He goes to the monastery, knocks on the door, and says, "My car broke down. Do you think I could stay the night?"

The Monks graciously accept him, give him dinner and even fix his car.

As the man tries to fall asleep, he hears a strange sound. A sound not like anything he's ever heard before. Mystical and spiritual, full of extraordinary beauty.

The Sirens that almost seduced Odysseus into grounding his ship must have sounded like this, he thinks.

He doesn't sleep that night. He tosses and turns trying to figure out what could possibly be making such a mesmerising and seductive sound.

The next morning, he asks the Monks what the sound was, but they say, "We can't tell you. You're not a Monk."

Distraught, the man is forced to leave.

Years later, after never being able to forget that sound, the man returns to the monastery and pleads for the answer again.

The Monks reply, "We can't tell you. You're not a Monk."

The man says, "If the only way I can find out what is making that beautiful sound is to become a Monk, then please, make me a Monk."

The Monks reply, "You must travel the earth and tell us how many blades of grass there are and the exact number of grains of sand. When you find these answers, you will have become a Monk."

The man sets about his task.

After years of searching he returns as a gray-haired old man and knocks on the door of the monastery. A Monk answers. He is taken before a gathering of all the Monks.

"In my quest to find what makes that beautiful sound, I travelled the earth and have found what you asked for:
By design, the world is in a state of perpetual change. Only God knows what you ask. All a man can know is himself, and only then if he is honest and reflective and willing to strip away self deception."
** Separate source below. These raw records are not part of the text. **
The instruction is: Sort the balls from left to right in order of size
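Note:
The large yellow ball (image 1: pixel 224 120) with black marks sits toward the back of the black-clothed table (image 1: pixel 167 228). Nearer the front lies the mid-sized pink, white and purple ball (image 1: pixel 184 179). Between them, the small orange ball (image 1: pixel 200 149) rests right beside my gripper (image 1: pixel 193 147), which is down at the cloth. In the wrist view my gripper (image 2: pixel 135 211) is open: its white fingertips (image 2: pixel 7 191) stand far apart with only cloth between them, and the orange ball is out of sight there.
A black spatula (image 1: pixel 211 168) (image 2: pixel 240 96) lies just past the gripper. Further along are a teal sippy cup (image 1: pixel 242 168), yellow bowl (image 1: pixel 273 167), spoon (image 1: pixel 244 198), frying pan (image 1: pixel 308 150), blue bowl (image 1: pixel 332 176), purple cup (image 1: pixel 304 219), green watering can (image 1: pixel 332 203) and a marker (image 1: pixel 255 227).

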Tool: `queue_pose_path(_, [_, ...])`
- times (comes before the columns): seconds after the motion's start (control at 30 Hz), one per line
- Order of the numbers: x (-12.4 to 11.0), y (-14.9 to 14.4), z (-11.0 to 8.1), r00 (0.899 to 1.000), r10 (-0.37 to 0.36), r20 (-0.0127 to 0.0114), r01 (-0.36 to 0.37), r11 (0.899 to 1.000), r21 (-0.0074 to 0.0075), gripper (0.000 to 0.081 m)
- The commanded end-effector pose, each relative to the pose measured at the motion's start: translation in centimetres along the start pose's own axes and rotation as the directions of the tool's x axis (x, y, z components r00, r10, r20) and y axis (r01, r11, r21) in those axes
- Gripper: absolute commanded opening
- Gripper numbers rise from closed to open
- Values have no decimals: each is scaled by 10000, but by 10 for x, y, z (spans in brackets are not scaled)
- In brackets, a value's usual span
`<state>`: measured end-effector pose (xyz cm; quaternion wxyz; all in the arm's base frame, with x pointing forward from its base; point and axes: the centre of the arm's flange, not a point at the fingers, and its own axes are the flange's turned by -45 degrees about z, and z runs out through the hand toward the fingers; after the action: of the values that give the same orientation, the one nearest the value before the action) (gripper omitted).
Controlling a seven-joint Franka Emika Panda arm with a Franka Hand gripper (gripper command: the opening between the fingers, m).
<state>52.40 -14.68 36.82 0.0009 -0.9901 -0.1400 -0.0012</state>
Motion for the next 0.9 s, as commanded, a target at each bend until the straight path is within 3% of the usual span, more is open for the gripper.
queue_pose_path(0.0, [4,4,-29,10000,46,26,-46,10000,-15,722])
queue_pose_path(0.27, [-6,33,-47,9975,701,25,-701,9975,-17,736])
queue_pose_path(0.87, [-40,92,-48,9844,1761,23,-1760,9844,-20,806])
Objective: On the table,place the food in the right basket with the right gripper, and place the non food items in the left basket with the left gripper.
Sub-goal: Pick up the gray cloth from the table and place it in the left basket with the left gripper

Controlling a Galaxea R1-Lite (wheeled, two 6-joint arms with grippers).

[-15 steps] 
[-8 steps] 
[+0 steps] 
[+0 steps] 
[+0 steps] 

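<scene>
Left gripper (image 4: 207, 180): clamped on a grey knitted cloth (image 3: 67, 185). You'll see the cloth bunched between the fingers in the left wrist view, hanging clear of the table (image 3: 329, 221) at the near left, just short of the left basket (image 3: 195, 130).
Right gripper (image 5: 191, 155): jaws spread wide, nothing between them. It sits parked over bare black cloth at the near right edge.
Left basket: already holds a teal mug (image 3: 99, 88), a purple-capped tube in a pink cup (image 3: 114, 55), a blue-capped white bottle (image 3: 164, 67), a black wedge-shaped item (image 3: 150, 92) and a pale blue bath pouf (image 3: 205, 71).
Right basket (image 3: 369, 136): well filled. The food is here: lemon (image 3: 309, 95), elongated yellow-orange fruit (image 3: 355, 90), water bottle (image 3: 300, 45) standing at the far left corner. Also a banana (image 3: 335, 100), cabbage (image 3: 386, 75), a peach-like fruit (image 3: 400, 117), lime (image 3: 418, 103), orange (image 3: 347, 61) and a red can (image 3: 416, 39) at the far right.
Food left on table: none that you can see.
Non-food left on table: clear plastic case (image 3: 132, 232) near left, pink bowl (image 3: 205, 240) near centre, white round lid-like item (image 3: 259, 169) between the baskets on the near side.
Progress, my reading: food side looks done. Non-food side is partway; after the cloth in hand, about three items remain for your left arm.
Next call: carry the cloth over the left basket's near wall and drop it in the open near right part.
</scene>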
The Monks reply, "Congratulations. You have become a monk. We shall now show you the way to the mystery of the sacred sound."

The Monks lead the man to a wooden door, where the head monk says, "The sound is beyond that door."

The Monks give him the key and he opens the door.

Behind the wooden door is another door- it is made of stone.

The man is given the key to the stone door and he opens it, only to find a door made of ruby.

And so it went that he needed keys to doors of emerald, pearl and diamond.

Finally, they come to a door made of solid gold. The sound has become very clear and definite. The Monks say, "This is the last key to the last door."

The man is apprehensive to no end. His life's wish is behind that door!

With trembling hands, he unlocks the door, turns the knob and slowly pushes the door open. Falling to his knees, he is utterly amazed to discover the source of that haunting and seductive sound...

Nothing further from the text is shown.